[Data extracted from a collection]
#####

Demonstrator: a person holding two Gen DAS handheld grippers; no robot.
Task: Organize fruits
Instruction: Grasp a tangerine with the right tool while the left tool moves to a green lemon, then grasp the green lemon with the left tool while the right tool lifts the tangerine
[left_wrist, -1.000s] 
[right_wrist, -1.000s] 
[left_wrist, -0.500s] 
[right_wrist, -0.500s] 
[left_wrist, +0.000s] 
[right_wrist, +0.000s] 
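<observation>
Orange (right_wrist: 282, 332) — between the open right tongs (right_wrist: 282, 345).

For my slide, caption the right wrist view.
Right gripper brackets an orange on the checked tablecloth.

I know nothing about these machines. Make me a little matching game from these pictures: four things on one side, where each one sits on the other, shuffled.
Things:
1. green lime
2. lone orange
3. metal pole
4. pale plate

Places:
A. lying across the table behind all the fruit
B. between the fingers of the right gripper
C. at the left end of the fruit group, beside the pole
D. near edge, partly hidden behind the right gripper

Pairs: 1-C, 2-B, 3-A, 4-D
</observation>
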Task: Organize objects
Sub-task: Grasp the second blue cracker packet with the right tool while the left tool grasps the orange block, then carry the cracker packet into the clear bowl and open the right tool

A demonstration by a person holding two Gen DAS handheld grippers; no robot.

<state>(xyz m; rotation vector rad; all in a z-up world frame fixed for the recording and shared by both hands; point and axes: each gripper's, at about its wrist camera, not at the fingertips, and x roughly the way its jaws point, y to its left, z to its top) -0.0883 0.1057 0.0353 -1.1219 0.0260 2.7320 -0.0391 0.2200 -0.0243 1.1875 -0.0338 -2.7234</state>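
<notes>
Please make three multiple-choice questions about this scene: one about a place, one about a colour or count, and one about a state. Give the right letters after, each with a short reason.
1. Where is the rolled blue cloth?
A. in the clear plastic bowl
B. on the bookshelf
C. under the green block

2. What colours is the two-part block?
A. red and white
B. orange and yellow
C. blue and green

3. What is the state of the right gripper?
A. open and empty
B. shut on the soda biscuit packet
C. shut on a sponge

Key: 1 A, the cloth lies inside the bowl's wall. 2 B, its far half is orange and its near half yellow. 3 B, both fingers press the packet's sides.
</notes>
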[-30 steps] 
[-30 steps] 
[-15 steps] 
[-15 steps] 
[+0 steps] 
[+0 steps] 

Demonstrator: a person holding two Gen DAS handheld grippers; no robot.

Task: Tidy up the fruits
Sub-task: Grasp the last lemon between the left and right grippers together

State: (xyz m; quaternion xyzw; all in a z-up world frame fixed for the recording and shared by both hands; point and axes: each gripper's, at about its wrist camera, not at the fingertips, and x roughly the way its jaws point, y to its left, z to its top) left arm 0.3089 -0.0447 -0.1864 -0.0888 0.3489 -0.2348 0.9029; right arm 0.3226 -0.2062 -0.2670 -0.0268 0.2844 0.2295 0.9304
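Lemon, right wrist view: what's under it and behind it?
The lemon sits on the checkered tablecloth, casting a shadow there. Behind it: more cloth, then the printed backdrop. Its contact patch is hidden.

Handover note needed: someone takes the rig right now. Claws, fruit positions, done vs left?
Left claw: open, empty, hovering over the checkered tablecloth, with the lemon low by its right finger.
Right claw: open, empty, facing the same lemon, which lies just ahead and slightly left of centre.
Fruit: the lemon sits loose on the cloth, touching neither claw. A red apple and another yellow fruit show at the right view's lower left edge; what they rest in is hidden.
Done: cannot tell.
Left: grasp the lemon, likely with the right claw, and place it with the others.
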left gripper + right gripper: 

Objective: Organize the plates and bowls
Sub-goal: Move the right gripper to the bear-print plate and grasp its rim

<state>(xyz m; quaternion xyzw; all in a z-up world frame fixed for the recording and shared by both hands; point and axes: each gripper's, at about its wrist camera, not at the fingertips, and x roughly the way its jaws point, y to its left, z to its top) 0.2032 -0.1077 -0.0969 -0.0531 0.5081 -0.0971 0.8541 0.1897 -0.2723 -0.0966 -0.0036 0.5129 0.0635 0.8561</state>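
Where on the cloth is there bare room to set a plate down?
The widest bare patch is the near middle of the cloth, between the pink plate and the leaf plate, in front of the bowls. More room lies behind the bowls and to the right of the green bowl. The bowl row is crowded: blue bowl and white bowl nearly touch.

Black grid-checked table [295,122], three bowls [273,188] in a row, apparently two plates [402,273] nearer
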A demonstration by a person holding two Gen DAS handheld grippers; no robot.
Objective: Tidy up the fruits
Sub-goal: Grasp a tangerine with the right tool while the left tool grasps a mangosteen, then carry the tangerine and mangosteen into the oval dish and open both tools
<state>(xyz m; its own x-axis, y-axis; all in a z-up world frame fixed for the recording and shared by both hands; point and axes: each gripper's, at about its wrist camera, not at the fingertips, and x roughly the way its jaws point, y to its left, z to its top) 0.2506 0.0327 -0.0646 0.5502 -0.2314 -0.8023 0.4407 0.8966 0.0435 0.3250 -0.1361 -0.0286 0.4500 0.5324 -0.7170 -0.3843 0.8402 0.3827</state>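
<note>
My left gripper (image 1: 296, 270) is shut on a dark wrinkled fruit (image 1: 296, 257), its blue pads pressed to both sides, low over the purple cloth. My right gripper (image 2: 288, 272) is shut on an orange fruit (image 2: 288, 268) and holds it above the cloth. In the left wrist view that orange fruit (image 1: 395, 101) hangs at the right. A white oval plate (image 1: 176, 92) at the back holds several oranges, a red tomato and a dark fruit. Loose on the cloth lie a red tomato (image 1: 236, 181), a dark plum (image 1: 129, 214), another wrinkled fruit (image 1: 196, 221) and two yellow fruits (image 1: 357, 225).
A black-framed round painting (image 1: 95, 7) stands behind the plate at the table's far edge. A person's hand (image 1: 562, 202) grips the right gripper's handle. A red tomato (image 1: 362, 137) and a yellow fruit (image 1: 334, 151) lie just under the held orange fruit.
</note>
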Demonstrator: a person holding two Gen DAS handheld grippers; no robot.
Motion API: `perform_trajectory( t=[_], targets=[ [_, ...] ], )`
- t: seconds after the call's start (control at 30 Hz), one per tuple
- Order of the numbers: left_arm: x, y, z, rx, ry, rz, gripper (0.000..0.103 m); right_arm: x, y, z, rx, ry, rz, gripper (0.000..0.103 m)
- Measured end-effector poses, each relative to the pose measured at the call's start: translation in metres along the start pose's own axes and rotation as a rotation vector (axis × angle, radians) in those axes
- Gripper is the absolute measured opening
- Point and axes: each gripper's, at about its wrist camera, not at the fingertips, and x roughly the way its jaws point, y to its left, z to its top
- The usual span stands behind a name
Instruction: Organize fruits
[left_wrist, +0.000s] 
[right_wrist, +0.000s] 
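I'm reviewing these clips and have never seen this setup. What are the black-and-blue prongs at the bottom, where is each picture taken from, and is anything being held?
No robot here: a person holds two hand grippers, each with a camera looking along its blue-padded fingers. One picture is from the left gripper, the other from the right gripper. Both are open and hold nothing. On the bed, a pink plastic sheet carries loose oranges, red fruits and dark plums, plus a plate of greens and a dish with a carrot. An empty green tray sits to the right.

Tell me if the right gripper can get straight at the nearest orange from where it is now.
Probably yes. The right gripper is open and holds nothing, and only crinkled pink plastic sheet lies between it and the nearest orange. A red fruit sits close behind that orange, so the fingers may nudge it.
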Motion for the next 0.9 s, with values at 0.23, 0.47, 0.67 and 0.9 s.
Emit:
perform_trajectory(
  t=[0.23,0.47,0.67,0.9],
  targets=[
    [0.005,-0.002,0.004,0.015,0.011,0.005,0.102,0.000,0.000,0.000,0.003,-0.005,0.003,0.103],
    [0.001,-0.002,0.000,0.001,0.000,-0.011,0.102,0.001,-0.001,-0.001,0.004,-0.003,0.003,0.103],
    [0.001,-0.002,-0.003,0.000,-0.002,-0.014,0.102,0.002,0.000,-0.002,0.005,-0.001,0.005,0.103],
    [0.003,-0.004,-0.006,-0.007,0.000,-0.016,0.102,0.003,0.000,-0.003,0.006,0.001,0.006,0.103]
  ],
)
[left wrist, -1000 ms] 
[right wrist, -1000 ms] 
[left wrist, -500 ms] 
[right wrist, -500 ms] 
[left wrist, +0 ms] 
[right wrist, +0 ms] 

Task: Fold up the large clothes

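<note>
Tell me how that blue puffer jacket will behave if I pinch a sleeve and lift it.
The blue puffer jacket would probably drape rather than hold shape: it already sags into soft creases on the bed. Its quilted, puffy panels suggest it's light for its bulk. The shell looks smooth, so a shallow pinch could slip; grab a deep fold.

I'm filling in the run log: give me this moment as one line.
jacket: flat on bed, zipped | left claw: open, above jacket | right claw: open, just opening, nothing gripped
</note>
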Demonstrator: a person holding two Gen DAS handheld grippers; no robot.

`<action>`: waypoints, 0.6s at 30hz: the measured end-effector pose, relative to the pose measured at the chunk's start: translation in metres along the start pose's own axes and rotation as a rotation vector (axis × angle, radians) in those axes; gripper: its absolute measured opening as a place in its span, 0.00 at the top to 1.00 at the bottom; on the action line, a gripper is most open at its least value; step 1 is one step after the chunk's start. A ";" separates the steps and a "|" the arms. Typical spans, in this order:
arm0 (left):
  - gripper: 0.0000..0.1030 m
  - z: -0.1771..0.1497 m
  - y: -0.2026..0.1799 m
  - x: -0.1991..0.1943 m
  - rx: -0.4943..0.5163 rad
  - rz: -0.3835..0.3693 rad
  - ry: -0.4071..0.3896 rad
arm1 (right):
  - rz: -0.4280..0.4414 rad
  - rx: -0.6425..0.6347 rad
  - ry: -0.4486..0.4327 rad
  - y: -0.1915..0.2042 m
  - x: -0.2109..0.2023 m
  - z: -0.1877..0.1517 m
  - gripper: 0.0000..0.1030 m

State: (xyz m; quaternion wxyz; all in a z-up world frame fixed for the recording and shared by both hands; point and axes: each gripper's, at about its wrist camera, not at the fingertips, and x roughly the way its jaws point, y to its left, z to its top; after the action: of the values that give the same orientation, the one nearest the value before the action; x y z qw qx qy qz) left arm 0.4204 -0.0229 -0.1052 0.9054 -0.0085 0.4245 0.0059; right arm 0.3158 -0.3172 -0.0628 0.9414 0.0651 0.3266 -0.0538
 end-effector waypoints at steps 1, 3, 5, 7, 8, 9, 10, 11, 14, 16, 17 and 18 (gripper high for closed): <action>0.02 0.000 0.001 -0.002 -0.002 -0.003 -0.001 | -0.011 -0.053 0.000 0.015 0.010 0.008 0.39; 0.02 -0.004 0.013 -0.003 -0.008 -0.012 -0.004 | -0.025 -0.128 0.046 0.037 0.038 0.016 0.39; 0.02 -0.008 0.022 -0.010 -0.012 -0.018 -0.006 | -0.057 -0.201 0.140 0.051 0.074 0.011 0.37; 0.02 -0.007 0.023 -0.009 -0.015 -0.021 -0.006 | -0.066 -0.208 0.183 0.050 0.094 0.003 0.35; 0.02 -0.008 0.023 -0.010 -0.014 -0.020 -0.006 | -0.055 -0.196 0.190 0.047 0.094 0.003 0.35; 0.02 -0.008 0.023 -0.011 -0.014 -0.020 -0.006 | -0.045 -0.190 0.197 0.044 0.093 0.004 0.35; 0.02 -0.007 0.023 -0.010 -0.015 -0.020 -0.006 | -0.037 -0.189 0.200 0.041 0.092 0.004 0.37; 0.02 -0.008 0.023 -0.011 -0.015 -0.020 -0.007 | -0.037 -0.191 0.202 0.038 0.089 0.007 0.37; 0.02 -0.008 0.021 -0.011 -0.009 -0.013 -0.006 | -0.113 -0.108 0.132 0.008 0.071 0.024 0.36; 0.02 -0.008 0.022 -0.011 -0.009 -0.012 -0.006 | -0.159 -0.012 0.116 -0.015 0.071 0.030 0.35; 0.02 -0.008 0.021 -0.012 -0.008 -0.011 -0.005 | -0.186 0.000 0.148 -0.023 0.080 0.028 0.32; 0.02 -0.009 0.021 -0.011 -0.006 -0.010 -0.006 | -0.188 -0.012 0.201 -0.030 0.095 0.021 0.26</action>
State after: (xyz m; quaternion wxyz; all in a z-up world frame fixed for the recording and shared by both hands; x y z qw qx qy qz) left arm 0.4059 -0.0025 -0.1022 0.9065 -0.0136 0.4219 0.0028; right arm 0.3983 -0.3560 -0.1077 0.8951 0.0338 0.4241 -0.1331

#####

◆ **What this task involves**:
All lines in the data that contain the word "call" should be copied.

◆ **The completed task**:
- t: seconds after the call's start (control at 30 Hz), one per tuple
- Measured end-effector poses, each relative to the pose measured at the call's start: translation in metres along the start pose's own axes and rotation as a rotation vector (axis × angle, radians) in those axes

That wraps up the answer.